Dosya kapsamından, tarafların iddia ve savunmalarında 556 sayılı KHK hükümleri uyarınca tescilli markadan kaynaklanan öncelik ya da üstünlük haklarına dayanmamaları nedeniyle uyuşmazlıkta 556 sayılı KHK hükümlerinin uygulama yeri bulunmadığı, davanın açıklanan bu haliyle Türk Ticaret Kanununda düzenlenen haksız rekabet hükümlerine dayalı olarak açılmış bulunduğu, taraflar arasındaki uyuşmazlığın çözümünde ihtisas mahkemeleri değil genel mahkemelerin görevli olduğu anlaşılmaktadır.

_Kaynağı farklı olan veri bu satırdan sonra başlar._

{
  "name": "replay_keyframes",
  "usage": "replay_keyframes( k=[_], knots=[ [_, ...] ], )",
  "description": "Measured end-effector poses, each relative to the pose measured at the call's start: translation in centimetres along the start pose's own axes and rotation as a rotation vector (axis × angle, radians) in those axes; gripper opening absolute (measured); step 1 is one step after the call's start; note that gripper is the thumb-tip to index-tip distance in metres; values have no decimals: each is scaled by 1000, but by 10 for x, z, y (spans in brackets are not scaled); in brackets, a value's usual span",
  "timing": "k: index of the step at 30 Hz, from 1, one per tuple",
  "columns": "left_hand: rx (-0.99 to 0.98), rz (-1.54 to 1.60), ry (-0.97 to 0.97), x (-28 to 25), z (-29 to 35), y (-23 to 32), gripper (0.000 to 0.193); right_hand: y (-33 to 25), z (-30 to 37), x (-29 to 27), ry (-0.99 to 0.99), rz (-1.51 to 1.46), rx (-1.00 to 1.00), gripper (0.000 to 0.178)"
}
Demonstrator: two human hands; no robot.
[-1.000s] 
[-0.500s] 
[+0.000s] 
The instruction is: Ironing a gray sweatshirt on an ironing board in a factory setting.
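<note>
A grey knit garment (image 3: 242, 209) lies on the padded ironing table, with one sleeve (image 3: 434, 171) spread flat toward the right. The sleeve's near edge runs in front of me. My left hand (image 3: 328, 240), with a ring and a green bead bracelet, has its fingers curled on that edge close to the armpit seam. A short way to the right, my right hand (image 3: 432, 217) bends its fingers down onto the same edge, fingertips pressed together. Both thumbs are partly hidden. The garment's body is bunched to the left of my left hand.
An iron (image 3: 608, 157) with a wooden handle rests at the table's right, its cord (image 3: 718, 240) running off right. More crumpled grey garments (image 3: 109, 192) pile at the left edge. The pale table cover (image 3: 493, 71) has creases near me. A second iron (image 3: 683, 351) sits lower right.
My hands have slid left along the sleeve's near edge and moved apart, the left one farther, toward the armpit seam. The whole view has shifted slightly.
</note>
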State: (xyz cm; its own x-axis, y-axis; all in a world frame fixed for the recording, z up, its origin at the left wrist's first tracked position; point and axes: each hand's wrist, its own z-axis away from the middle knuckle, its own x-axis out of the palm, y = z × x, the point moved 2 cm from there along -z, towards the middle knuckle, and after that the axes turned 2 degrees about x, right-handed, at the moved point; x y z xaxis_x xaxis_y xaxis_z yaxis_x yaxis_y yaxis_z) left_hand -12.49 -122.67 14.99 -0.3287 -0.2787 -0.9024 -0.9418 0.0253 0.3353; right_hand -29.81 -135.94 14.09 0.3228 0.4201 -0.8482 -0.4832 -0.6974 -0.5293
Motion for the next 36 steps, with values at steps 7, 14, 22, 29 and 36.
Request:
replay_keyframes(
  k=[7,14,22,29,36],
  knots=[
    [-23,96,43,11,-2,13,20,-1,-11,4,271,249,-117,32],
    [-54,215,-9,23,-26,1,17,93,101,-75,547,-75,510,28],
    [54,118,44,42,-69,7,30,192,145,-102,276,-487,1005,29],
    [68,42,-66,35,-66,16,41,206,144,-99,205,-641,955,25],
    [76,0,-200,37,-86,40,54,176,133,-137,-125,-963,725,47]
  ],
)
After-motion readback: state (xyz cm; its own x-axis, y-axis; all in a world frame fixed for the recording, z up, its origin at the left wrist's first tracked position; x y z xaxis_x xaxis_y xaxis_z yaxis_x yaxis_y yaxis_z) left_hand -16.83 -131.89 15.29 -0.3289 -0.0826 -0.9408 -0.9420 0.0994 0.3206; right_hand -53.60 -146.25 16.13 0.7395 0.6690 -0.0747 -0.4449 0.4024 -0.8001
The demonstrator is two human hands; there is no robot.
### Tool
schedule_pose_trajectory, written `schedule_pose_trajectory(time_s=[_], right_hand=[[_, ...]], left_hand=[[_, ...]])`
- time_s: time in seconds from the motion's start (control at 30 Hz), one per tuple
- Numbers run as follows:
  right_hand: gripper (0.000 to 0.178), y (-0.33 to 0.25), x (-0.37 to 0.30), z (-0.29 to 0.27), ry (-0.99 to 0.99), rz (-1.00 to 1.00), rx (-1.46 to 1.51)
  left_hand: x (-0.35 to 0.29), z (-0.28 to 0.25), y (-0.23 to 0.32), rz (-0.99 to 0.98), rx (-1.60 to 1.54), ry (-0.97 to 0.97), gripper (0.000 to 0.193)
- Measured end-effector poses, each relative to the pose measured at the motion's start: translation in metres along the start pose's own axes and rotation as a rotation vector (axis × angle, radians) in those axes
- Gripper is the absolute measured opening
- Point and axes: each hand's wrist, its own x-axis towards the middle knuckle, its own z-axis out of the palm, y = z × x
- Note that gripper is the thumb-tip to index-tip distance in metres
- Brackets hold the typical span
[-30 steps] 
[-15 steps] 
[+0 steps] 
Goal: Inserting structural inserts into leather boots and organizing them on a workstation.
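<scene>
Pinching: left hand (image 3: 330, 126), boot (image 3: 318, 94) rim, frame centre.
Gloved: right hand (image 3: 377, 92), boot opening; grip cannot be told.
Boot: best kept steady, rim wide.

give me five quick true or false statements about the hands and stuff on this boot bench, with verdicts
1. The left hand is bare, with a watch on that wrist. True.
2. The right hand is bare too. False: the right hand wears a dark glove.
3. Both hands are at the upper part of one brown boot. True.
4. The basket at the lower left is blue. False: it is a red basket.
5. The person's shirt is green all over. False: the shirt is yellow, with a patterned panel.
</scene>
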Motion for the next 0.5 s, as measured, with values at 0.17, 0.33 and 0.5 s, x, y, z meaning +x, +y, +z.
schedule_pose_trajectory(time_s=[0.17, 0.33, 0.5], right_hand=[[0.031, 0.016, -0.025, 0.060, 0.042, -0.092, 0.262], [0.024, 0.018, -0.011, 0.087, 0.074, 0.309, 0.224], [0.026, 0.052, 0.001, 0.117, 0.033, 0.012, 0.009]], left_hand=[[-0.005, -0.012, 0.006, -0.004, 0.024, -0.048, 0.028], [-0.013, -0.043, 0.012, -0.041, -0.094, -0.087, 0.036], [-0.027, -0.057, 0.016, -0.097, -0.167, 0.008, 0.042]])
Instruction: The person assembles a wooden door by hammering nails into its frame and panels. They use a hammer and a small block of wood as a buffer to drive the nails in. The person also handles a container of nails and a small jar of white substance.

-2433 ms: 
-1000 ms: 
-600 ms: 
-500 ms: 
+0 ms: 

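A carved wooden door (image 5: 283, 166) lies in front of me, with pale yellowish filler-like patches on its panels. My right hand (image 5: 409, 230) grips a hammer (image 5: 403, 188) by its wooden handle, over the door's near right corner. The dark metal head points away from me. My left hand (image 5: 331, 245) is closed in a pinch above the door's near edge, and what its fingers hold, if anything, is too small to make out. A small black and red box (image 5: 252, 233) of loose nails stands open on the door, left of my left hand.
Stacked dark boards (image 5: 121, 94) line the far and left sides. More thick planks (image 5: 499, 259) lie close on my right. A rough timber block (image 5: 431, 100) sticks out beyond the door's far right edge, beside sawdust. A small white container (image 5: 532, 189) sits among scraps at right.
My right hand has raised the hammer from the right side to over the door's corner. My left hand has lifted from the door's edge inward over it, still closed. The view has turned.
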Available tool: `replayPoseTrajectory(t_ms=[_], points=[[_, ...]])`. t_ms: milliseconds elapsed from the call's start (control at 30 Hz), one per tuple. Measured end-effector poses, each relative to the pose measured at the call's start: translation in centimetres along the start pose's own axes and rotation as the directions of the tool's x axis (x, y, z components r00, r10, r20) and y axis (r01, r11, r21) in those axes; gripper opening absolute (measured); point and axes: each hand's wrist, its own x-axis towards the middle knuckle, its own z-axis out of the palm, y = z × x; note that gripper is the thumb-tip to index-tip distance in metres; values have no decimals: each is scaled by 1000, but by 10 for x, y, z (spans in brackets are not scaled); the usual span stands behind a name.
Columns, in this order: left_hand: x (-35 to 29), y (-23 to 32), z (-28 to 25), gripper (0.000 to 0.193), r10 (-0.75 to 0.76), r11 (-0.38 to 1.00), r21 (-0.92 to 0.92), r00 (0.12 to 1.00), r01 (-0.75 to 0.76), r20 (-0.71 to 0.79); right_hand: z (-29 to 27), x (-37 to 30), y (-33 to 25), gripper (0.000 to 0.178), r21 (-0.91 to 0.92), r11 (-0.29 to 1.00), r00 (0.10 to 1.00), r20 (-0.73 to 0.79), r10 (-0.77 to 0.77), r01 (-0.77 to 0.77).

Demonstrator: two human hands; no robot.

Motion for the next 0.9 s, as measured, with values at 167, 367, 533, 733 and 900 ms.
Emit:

Bu nedenle uyuşmazlığın, Ankara 4.Asliye Ticaret mahkemesinde görülüp sonuçlandırılması gerekmektedir.
HÜKÜM: Yukarıda açıklanan nedenlerle;
1-6100 sayılı HMK’nın 21. ve 22. maddeleri gereğince Ankara 4.Asliye Ticaret Mahkemesinin YARGI YERİ OLARAK BELİRLENMESİNE,
2-Dosyanın merci tayini talebinde bulunan Mahkemesine iadesine,
Dosya üzerinde yapılan inceleme sonucunda, 6100 sayılı Hukuk Muhakemeleri Kanunu’nun 362/1-c maddesi gereğince kesin olarak oy birliği ile 26.05.2022 tarihinde karar verildi.
Gerekçeli Kararın Yazıldığı Tarihi : 27/05/2022

Başkan

Üye

Üye

Katip

Bu döküman 5070 Sayılı Yasa Hükümleri gereğince elektronik olarak imzalanmıştır.